About this exercise: Look through the listing below for the word "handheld" and copy every line where it occurs.

Dataset excerpt:
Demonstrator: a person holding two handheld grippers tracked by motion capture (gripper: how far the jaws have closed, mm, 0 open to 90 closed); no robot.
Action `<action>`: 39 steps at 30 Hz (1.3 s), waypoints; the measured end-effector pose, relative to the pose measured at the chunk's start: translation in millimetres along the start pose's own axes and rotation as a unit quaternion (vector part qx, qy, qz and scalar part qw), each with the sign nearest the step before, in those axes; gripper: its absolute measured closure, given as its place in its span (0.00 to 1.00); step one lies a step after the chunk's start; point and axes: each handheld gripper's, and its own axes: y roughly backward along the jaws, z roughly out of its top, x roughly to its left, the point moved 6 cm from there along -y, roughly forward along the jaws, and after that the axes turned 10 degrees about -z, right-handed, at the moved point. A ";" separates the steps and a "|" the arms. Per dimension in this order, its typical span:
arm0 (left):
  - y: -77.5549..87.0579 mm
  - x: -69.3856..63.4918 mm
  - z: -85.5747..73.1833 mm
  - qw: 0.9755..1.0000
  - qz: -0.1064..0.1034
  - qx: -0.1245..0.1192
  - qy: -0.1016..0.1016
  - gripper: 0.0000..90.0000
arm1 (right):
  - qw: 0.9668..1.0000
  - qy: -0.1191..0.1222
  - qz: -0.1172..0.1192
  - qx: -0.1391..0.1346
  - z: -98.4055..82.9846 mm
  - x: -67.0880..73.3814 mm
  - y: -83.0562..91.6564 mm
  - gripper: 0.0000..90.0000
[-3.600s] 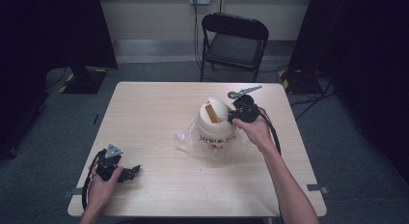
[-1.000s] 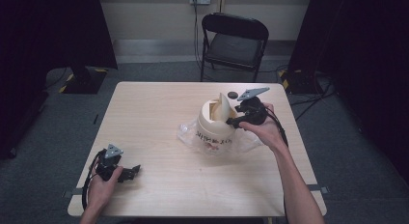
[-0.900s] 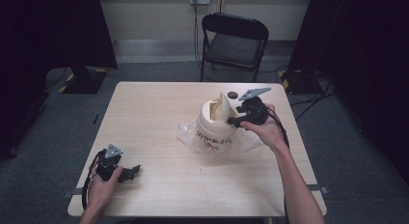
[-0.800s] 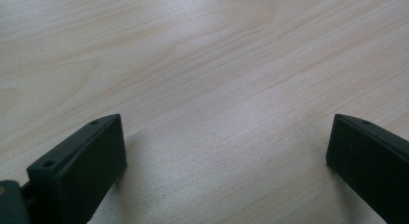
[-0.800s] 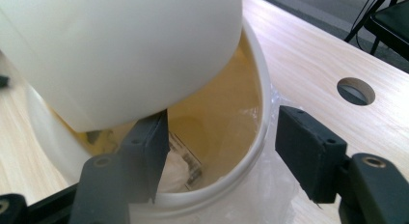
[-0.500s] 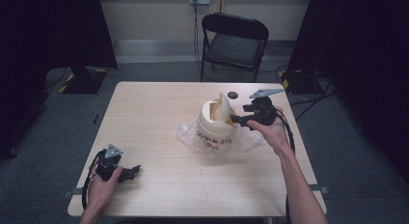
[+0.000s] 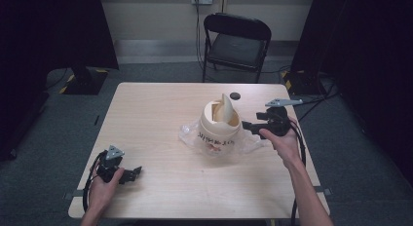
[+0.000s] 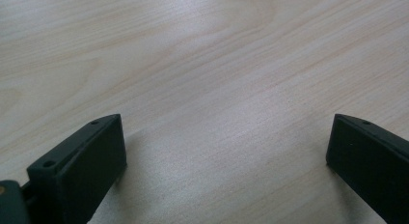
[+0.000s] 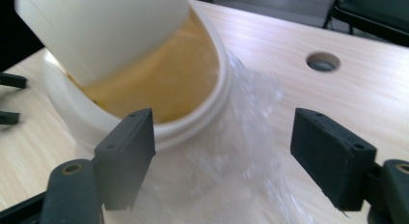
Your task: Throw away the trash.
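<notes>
Cream swing-lid bin (image 7: 220, 131) mid-table, right gripper (image 7: 249, 126) just beside it
Its jaws have just been opening, nothing between them; clear plastic bag (image 9: 231, 156) under the bin; left gripper (image 7: 137, 171) open, well apart

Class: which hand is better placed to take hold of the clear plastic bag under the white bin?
Right. The right gripper is open beside the clear plastic bag and white bin; the left gripper rests far off.

Cream bin (image 7: 220, 133) with black lettering, clear plastic bag (image 7: 191, 136), pale wood-grain table (image 7: 160, 114), black chair (image 7: 237, 41).
</notes>
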 end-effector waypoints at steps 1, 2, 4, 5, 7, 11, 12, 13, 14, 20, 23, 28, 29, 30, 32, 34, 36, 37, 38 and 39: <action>0.0 0.0 0.0 1.000 0.000 0.000 0.000 0.00 | 1.000 -0.003 -0.007 0.001 -4.2 -1.9 1.7 0.24; 0.0 0.0 0.0 1.000 0.000 0.000 0.000 0.00 | 1.000 -0.007 -0.012 0.002 -7.6 -3.5 3.0 0.23; 0.0 0.0 0.0 1.000 0.000 0.000 0.000 0.00 | 1.000 -0.015 -0.019 0.004 -13.7 -5.9 6.6 0.23; 0.0 0.0 0.0 1.000 0.000 0.000 0.000 0.00 | 1.000 -0.018 -0.022 0.005 -16.5 -6.4 8.8 0.23; 0.0 0.0 0.0 1.000 0.000 0.000 0.000 0.00 | 0.999 -0.019 -0.028 0.005 -21.2 -6.8 12.6 0.22; 0.0 0.0 0.0 1.000 0.000 0.000 0.000 0.00 | 0.999 -0.031 -0.038 0.009 -32.8 -4.8 21.2 0.20; 0.0 0.0 0.0 1.000 0.000 0.000 0.000 0.00 | 0.999 -0.033 -0.042 0.010 -36.3 -3.9 22.5 0.19; 0.3 0.3 -0.2 1.000 0.000 0.003 -0.002 0.00 | 0.998 -0.034 -0.043 0.014 -40.5 -2.7 23.4 0.18; 0.0 0.0 0.0 1.000 0.000 0.000 0.000 0.00 | 0.998 -0.035 -0.046 0.017 -44.8 -2.3 23.8 0.17; 0.0 0.0 0.0 1.000 0.000 0.000 0.000 0.00 | 0.996 -0.040 -0.070 0.032 -71.2 -2.1 25.9 0.16; 0.0 0.0 0.0 1.000 0.000 0.000 0.000 0.00 | 0.996 -0.047 -0.069 0.042 -88.8 0.8 26.8 0.16; 0.0 0.0 0.0 1.000 0.000 0.000 0.000 0.00 | 0.994 -0.059 -0.062 0.067 -117.8 4.1 22.0 0.17; 0.0 0.0 0.0 1.000 0.000 0.000 0.000 0.00 | 0.994 -0.058 -0.064 0.069 -122.5 4.4 20.9 0.17; 0.0 0.0 0.0 1.000 0.000 0.000 0.000 0.00 | 0.993 -0.061 -0.063 0.073 -126.0 5.4 20.6 0.17; 0.0 0.0 0.0 1.000 0.000 0.000 0.000 0.00 | 0.993 -0.060 -0.063 0.080 -135.7 7.8 19.2 0.17; 0.0 0.0 0.0 1.000 0.000 0.000 0.000 0.00 | 0.992 -0.062 -0.068 0.087 -144.3 9.0 16.9 0.17; 0.0 0.0 0.0 1.000 0.000 0.000 0.000 0.00 | 0.991 -0.063 -0.071 0.094 -151.5 10.3 13.4 0.17; 0.0 0.0 0.0 1.000 0.000 0.000 0.000 0.00 | 0.991 -0.061 -0.073 0.098 -155.7 11.6 10.5 0.17; 0.0 0.0 0.0 1.000 0.000 0.000 0.000 0.00 | 0.990 -0.063 -0.075 0.103 -158.6 12.9 8.6 0.17; 0.0 0.0 0.0 1.000 0.000 0.000 0.000 0.00 | 0.989 -0.061 -0.079 0.106 -161.4 14.1 5.7 0.17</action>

Result for this task:
Demonstrator: a person holding two handheld grippers tracked by motion capture (gripper: how far the jaws have closed, mm, 0 open to 90 closed); no robot.
Action `<action>`: 39 steps at 30 Hz (1.3 s), waypoints; the measured end-effector pose, relative to the pose measured at the chunk's start: translation in millimetres along the start pose's own axes and rotation as a unit quaternion (vector part qx, qy, qz and scalar part qw), each with the sign nearest the step before, in those axes; gripper: its absolute measured closure, given as its place in its span (0.00 to 1.00); step one lies a step after the chunk's start; point and axes: each handheld gripper's, and its own axes: y roughly backward along the jaws, z roughly out of its top, x roughly to its left, the point moved 6 cm from there along -y, roughly forward along the jaws, and after that the axes turned 10 degrees about -z, right-handed, at the moved point. A ";" separates the steps and a "|" the arms. Per dimension in this order, its typical span:

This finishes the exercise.